• Task requirements:
An exact copy of the data is needed, but without any of its images.

• Items listed in a dataset:
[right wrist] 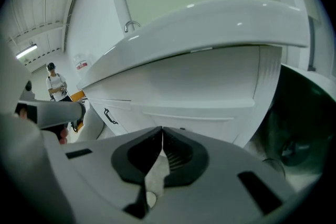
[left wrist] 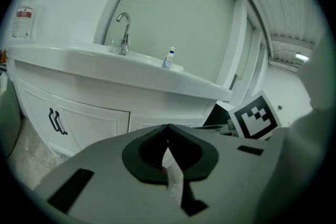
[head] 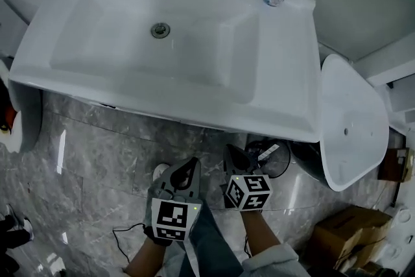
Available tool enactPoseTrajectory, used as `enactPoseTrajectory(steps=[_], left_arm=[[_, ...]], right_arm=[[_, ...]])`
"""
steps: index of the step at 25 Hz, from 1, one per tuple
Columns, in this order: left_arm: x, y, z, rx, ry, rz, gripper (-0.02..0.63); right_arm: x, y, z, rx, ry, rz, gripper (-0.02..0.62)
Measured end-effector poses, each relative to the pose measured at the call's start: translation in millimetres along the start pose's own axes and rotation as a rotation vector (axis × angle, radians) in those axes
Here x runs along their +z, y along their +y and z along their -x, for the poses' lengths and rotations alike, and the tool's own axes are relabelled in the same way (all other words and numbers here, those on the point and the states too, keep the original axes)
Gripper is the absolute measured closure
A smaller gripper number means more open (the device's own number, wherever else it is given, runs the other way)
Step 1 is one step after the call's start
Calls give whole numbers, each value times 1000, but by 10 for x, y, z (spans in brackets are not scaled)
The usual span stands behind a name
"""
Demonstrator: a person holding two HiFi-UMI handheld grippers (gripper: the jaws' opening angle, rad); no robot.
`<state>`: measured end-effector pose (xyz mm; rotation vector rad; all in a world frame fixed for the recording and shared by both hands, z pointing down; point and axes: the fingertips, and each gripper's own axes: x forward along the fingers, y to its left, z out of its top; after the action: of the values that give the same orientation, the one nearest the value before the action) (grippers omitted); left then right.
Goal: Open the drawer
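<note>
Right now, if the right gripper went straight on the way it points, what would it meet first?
Most likely the white cabinet front under the basin. The shut right gripper aims at its panelled face, and nothing shows between them. Depth is hard to judge in this view.

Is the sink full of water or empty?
Empty. The sink shows its bare white bottom all around the drain, with no water pooled.

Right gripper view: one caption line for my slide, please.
Shut, empty right gripper facing the white drawer below the basin.
</note>
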<state>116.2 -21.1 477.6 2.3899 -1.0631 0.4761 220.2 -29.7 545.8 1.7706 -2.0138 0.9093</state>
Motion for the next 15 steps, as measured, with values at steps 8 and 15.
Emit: enactPoseTrajectory(steps=[8,15], left_arm=[[-268,191,-114,46,2,29,589],[-403,385,-83,69,4,31,589]], right_arm=[[-195,-149,-439,-22,2,-31,574],[-275,-218,-702,-58,-8,-49,495]])
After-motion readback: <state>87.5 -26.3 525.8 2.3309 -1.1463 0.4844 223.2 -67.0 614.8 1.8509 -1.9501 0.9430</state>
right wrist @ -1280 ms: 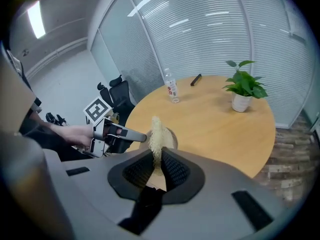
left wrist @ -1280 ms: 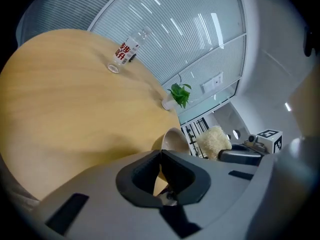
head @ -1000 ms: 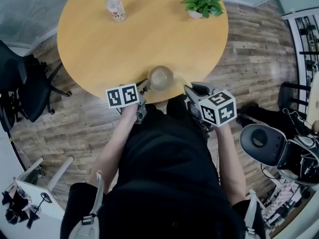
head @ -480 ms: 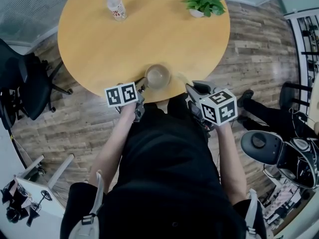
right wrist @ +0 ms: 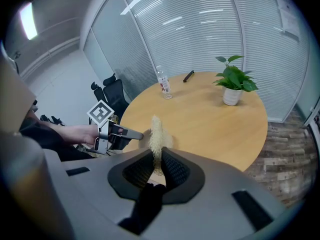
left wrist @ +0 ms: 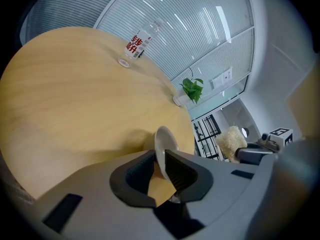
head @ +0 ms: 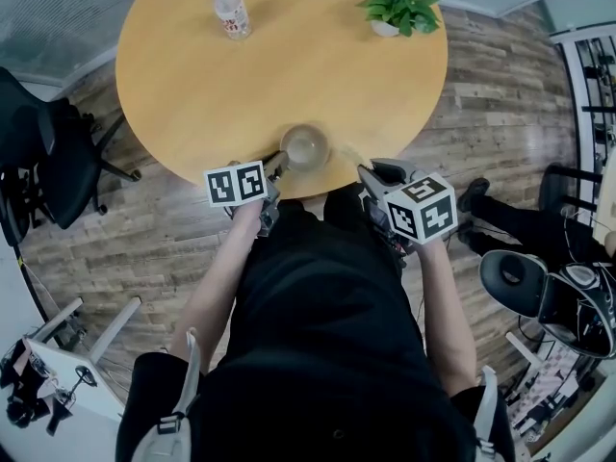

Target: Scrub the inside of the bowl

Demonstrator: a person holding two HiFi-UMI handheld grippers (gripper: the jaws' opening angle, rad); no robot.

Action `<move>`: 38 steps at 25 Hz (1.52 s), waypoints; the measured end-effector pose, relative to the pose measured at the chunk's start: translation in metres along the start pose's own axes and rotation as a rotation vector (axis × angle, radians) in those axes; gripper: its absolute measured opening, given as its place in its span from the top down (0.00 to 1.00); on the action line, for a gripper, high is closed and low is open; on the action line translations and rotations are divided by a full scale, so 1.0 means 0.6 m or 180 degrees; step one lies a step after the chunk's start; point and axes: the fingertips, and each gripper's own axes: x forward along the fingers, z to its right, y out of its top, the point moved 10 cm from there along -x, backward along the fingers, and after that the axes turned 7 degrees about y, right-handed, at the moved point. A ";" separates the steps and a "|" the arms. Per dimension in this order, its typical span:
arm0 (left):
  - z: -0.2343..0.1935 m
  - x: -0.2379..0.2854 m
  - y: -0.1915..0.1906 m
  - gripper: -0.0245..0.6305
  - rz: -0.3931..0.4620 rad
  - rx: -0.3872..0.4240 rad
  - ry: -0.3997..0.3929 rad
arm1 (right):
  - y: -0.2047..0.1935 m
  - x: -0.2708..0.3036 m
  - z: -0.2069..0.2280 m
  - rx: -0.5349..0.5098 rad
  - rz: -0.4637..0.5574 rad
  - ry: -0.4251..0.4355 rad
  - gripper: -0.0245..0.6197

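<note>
A pale bowl sits at the near edge of the round wooden table. My left gripper is at the bowl's left side. In the left gripper view the bowl's rim stands between the jaws of this gripper. The jaws are opening, and a gap shows on the left side of the rim. My right gripper is shut on a pale yellow fibrous sponge. It hovers just right of the bowl, with the left gripper across from it.
A water bottle and a potted plant stand at the far side of the table. A black office chair is on the left. Another chair and cluttered gear are on the right, on the wooden floor.
Bowl and both grippers keep their places at the table's near edge. Only the head view has shifted slightly.
</note>
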 end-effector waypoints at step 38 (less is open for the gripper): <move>0.090 -0.173 0.047 0.94 0.1012 0.1137 -0.0237 | 0.059 0.014 -0.057 -0.0311 0.0744 0.0544 0.89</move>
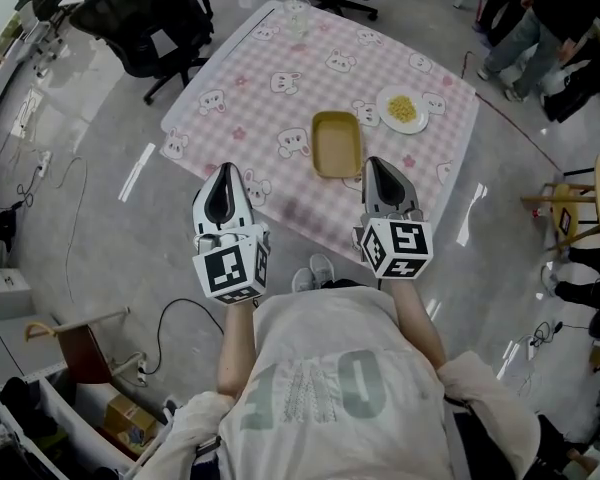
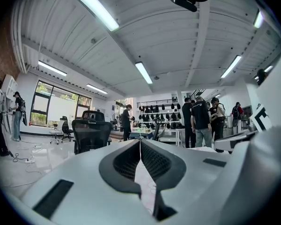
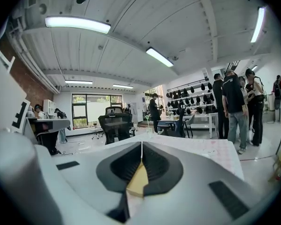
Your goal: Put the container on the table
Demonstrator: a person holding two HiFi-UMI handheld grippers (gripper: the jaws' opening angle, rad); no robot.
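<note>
The yellow rectangular container (image 1: pixel 335 145) lies empty and upright on the table's pink checked cloth (image 1: pixel 250 98), near the front edge. My right gripper (image 1: pixel 375 163) hovers just in front of the container's near right corner, its jaws shut with nothing between them. In the right gripper view the container (image 3: pixel 138 179) shows as a yellow patch below the shut right gripper (image 3: pixel 141 145). My left gripper (image 1: pixel 223 173) is level over the table's near left edge, also shut and empty. The left gripper (image 2: pixel 140 142) has its jaws meeting at the tip.
A white plate of yellow food (image 1: pixel 402 110) sits right of the container, and a clear glass (image 1: pixel 296 18) stands at the far edge. Black office chairs (image 1: pixel 145 18) stand beyond the table. People (image 1: pixel 530 18) stand at the far right. Cables (image 1: pixel 50 183) run over the floor.
</note>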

• Exercise answer:
[right wrist] 
[left wrist] 
[head] 
Available tool enactPoseTrajectory, used as `enactPoseTrajectory(steps=[_], left_arm=[[_, ...]], right_arm=[[_, ...]])`
"""
steps: index of the step at 25 Hz, from 1, one per tuple
Columns, in this order: left_arm: x, y, z, rx, ry, rz, gripper (-0.02..0.63); right_arm: x, y, z, rx, ry, rz, gripper (-0.02..0.62)
Measured end-effector poses, each relative to the pose measured at the call's start: translation in millimetres along the start pose's own axes and rotation as a rotation vector (axis × angle, radians) in those axes
Here x runs along their +z, y along their +y and z along their -x, for the poses' lengths and rotations alike, and the tool's own axes are relabelled in the same way (all other words and numbers here, those on the point and the states too, keep the original axes)
Gripper is the absolute measured closure
A smaller gripper number means more open (the device's own number, wherever else it is given, runs the other way)
Step 1 is one step after the call's start
Calls give whole numbers, each value times 1000, but by 10 for x, y, z (spans in brackets are not scaled)
The usual span stands behind a name
"""
Demonstrator: a person holding two HiFi-UMI handheld grippers (gripper: the jaws' opening angle, rad); no robot.
`<state>`: measured end-effector pose (xyz mm; rotation vector rad; all in a world frame fixed for the recording and shared by both hands, z pointing down; point and axes: the fingertips, and each gripper's own axes: x forward along the fingers, y to its left, z out of its top; after the action: of the values that give the same orientation, the one nearest the value before the action) (grippers omitted); left then right.
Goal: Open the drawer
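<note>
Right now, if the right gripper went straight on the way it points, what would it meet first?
Most likely the white cabinet front under the basin. The shut right gripper aims at its panelled face, and nothing shows between them. Depth is hard to judge in this view.

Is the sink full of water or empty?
Empty. The sink shows its bare white bottom all around the drain, with no water pooled.

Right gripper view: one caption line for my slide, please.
Shut, empty right gripper facing the white drawer below the basin.
</note>
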<state>116.2 -21.1 477.6 2.3899 -1.0631 0.4761 220.2 -29.7 545.8 1.7706 -2.0138 0.9093</state>
Motion for the next 15 steps, as measured, with values at steps 8 and 15.
Emit: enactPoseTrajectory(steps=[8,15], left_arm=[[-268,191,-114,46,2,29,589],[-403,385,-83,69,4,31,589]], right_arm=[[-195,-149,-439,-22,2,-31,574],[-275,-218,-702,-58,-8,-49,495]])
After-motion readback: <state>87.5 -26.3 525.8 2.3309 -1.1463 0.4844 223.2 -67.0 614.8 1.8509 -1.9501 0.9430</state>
right wrist @ -1280 ms: 
left wrist @ -1280 ms: 
head @ -1000 ms: 
head @ -480 ms: 
right wrist @ +0 ms: 
left wrist @ +0 ms: 
head @ +0 ms: 

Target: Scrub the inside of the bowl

Demonstrator: a person holding two HiFi-UMI handheld grippers (gripper: the jaws' opening angle, rad); no robot.

Action `<move>`: 38 steps at 25 Hz (1.52 s), waypoints; the measured end-effector pose, relative to the pose measured at the chunk's start: translation in metres along the start pose's own axes and rotation as a rotation vector (axis × angle, radians) in those axes; gripper: its absolute measured opening, given as its place in its span from the top down (0.00 to 1.00); on the action line, for a gripper, high is closed and low is open; on the action line translations and rotations are divided by a full scale, so 1.0 means 0.6 m or 180 degrees; step one lies a step after the chunk's start; point and axes: the fingertips, and each gripper's own axes: x forward along the fingers, z to its right, y out of its top, the point moved 10 cm from there along -x, backward along the fingers, and after that the axes turned 7 degrees about y, right-handed, at the moved point. A ";" separates the steps and a "|" the arms. Per dimension in this order, its typical span:
arm0 (left):
  - z: -0.2343..0.1935 m
  - x: -0.2379..0.2854 m
  - y: -0.1915..0.1906 m
  - gripper: -0.0245..0.6305
  - rz: -0.3931..0.4620 rad
  - rx: -0.3872..0.4240 rad
  - ry: -0.3997..0.3929 rad
arm1 (right):
  - y: -0.2047..0.1935 m
  - x: -0.2708..0.3036 m
  - z: -0.2069..0.2280 m
  - rx: -0.5349..0.5098 rad
  - rz: -0.4637..0.5574 rad
  - ry: -0.4251..0.4355 rad
  - gripper: -0.0245..0.6197

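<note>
A pale bowl sits at the near edge of the round wooden table. My left gripper is at the bowl's left side. In the left gripper view the bowl's rim stands between the jaws of this gripper. The jaws are opening, and a gap shows on the left side of the rim. My right gripper is shut on a pale yellow fibrous sponge. It hovers just right of the bowl, with the left gripper across from it.
A water bottle and a potted plant stand at the far side of the table. A black office chair is on the left. Another chair and cluttered gear are on the right, on the wooden floor.
Bowl and both grippers keep their places at the table's near edge. Only the head view has shifted slightly.
</note>
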 end-effector waypoints at step 38 (less is open for the gripper): <move>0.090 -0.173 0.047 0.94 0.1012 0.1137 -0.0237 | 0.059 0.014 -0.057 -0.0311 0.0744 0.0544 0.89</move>
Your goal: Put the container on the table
Demonstrator: a person holding two HiFi-UMI handheld grippers (gripper: the jaws' opening angle, rad); no robot.
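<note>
The yellow rectangular container (image 1: pixel 335 145) lies empty and upright on the table's pink checked cloth (image 1: pixel 250 98), near the front edge. My right gripper (image 1: pixel 375 163) hovers just in front of the container's near right corner, its jaws shut with nothing between them. In the right gripper view the container (image 3: pixel 138 179) shows as a yellow patch below the shut right gripper (image 3: pixel 141 145). My left gripper (image 1: pixel 223 173) is level over the table's near left edge, also shut and empty. The left gripper (image 2: pixel 140 142) has its jaws meeting at the tip.
A white plate of yellow food (image 1: pixel 402 110) sits right of the container, and a clear glass (image 1: pixel 296 18) stands at the far edge. Black office chairs (image 1: pixel 145 18) stand beyond the table. People (image 1: pixel 530 18) stand at the far right. Cables (image 1: pixel 50 183) run over the floor.
</note>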

There's no more to the answer.